→ TASK DETAILS:
Scan the lines below; pull out those with "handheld".

→ SUPPLIED ENTRIES:

== Segment start ==

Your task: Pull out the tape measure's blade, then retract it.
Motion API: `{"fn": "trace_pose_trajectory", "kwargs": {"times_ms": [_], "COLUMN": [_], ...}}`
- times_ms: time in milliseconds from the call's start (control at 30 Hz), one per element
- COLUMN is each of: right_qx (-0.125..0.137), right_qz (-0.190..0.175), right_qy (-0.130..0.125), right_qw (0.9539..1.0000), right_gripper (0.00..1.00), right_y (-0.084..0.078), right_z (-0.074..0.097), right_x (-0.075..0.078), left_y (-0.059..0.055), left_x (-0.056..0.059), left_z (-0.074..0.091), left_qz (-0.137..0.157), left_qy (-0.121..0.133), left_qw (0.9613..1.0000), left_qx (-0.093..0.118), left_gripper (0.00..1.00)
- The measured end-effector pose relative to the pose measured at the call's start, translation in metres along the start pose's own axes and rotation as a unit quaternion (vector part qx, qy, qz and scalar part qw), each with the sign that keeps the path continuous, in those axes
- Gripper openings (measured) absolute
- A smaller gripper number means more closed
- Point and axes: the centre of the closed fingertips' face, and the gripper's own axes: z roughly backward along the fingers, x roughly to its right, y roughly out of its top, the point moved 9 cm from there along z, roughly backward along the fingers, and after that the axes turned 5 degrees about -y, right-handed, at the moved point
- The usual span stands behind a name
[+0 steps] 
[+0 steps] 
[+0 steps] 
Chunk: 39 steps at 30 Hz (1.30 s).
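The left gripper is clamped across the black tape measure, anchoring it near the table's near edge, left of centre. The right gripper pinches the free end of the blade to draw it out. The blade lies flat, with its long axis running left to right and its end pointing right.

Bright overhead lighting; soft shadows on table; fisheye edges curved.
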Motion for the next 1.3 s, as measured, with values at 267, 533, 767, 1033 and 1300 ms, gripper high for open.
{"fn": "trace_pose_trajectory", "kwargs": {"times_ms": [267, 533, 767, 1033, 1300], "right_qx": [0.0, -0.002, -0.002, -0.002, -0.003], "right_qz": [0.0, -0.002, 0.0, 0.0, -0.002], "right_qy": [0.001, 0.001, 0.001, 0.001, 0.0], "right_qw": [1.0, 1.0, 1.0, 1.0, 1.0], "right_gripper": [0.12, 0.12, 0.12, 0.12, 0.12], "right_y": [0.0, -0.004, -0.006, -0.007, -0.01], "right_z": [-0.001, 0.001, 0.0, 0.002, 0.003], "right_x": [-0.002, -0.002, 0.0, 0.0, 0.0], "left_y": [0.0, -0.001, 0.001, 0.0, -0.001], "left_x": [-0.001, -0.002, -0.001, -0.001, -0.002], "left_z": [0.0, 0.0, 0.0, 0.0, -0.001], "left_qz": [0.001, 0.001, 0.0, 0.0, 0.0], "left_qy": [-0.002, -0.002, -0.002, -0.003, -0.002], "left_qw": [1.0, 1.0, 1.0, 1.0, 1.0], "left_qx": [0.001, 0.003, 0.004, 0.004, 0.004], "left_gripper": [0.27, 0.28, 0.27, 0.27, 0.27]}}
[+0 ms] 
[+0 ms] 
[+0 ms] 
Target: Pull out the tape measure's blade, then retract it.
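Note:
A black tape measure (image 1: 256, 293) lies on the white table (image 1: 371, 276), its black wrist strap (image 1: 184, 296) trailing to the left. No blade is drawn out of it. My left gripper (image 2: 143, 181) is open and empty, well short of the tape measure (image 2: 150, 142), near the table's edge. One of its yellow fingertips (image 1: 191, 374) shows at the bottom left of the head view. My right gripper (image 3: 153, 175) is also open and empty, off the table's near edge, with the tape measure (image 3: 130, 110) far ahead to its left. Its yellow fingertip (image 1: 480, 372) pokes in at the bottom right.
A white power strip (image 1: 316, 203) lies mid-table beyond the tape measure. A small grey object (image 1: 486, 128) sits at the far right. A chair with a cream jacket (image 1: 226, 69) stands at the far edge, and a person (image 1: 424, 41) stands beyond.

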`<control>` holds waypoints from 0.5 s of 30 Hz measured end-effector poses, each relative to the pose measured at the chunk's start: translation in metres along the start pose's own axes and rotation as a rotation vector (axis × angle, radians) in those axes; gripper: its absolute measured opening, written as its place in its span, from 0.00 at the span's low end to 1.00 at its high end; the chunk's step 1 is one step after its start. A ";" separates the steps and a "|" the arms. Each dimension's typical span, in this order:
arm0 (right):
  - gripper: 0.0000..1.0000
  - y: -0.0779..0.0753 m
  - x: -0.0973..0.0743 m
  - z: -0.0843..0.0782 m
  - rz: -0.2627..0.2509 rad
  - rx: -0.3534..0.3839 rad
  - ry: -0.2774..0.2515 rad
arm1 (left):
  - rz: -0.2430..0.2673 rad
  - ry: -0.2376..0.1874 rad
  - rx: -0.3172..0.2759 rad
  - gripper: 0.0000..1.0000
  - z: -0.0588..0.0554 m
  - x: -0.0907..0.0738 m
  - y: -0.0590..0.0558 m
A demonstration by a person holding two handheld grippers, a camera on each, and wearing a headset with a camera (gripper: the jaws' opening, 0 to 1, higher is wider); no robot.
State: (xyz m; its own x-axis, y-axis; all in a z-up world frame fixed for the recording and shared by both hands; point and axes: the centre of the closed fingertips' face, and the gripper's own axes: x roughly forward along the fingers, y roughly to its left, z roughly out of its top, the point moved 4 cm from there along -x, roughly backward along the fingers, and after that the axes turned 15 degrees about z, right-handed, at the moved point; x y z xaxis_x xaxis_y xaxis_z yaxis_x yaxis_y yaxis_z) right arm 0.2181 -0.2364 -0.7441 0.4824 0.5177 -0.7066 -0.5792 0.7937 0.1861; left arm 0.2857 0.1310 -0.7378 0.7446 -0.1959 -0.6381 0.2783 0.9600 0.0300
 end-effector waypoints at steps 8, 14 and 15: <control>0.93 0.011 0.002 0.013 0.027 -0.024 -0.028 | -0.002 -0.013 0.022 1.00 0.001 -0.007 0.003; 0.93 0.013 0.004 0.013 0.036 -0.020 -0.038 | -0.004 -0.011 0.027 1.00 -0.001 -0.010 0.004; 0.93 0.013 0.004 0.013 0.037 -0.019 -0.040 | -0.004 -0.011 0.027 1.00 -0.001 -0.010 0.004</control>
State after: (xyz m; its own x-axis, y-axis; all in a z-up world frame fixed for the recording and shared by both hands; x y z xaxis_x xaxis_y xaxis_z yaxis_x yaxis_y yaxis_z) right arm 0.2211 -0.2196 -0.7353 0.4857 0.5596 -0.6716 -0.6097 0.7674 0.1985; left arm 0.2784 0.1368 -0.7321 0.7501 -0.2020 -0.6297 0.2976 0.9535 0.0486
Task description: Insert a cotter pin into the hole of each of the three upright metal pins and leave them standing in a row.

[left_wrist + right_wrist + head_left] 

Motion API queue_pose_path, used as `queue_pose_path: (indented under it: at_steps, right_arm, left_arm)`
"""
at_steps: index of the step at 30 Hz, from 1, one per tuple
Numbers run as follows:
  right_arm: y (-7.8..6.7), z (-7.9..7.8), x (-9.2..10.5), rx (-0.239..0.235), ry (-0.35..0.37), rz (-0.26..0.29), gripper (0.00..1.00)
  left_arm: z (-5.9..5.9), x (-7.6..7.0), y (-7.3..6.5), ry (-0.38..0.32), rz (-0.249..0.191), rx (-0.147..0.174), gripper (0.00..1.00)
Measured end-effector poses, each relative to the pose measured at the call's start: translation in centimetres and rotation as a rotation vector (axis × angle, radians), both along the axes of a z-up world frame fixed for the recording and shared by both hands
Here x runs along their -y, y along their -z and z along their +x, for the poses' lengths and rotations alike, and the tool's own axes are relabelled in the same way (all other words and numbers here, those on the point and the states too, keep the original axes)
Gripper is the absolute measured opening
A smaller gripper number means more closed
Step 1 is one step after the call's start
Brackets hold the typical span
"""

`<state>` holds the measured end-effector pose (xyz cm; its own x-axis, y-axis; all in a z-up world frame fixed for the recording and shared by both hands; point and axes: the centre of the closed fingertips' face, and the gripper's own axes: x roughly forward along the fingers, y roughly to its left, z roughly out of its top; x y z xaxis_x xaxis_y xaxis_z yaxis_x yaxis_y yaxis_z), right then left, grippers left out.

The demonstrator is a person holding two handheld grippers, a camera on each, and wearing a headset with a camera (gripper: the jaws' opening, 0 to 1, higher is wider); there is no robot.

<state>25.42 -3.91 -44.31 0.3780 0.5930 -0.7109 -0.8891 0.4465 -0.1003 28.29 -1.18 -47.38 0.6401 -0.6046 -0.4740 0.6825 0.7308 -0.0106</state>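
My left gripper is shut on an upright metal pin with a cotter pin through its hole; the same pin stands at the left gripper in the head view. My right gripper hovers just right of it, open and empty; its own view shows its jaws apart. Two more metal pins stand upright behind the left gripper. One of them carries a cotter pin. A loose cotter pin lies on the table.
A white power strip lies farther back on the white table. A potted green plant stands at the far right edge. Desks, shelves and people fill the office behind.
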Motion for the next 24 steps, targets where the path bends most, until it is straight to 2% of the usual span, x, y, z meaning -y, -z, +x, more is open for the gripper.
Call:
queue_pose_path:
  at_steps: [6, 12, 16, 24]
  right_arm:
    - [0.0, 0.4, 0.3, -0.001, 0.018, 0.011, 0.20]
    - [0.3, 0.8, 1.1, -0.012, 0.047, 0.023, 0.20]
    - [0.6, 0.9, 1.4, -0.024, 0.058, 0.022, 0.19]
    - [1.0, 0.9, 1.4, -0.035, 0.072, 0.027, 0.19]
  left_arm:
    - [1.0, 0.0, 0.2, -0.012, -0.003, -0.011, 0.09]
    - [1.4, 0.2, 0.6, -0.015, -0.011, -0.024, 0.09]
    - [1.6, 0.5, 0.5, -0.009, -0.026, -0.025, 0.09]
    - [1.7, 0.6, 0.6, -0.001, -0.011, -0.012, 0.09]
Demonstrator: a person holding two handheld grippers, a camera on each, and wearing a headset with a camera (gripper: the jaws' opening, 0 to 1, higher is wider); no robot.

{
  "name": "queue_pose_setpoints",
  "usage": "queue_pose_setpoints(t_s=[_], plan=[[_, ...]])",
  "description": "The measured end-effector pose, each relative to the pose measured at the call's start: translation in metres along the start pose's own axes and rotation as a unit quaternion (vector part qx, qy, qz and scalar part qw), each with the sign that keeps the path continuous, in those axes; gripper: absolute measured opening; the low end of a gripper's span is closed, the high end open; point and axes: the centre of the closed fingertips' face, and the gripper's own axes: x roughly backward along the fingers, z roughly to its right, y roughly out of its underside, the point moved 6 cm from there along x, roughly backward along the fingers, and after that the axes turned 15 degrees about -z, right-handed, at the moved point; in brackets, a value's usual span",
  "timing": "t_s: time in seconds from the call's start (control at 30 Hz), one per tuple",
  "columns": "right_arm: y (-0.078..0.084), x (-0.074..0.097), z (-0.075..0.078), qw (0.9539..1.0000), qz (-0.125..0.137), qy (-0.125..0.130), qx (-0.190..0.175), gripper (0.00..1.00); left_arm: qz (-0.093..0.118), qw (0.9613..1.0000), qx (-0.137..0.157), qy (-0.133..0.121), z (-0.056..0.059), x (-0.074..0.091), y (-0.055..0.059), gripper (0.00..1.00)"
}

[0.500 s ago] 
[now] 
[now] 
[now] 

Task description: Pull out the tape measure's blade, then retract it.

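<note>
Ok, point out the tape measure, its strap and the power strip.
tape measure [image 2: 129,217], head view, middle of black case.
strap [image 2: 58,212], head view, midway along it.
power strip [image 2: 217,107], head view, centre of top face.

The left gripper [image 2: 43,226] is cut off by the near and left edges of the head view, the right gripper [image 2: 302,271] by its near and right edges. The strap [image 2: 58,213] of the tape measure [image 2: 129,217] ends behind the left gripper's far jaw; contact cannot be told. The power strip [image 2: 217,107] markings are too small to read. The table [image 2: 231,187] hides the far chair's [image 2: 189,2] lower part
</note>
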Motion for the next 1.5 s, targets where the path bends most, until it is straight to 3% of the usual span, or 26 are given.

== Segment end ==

→ WRITTEN ANSWER:
A demonstration by a person holding two handheld grippers, a camera on each, and wearing a headset with a camera (gripper: the jaws' opening, 0 to 1, higher is wider); no robot.
The demonstrator is a person holding two handheld grippers, a camera on each, and wearing a headset with a camera (gripper: the jaws' opening, 0 to 1, higher is wider); there is no robot.
Demonstrator: a person holding two handheld grippers, a camera on each, and wearing a headset with a camera (gripper: the jaws' opening, 0 to 1, higher is wider); no robot.

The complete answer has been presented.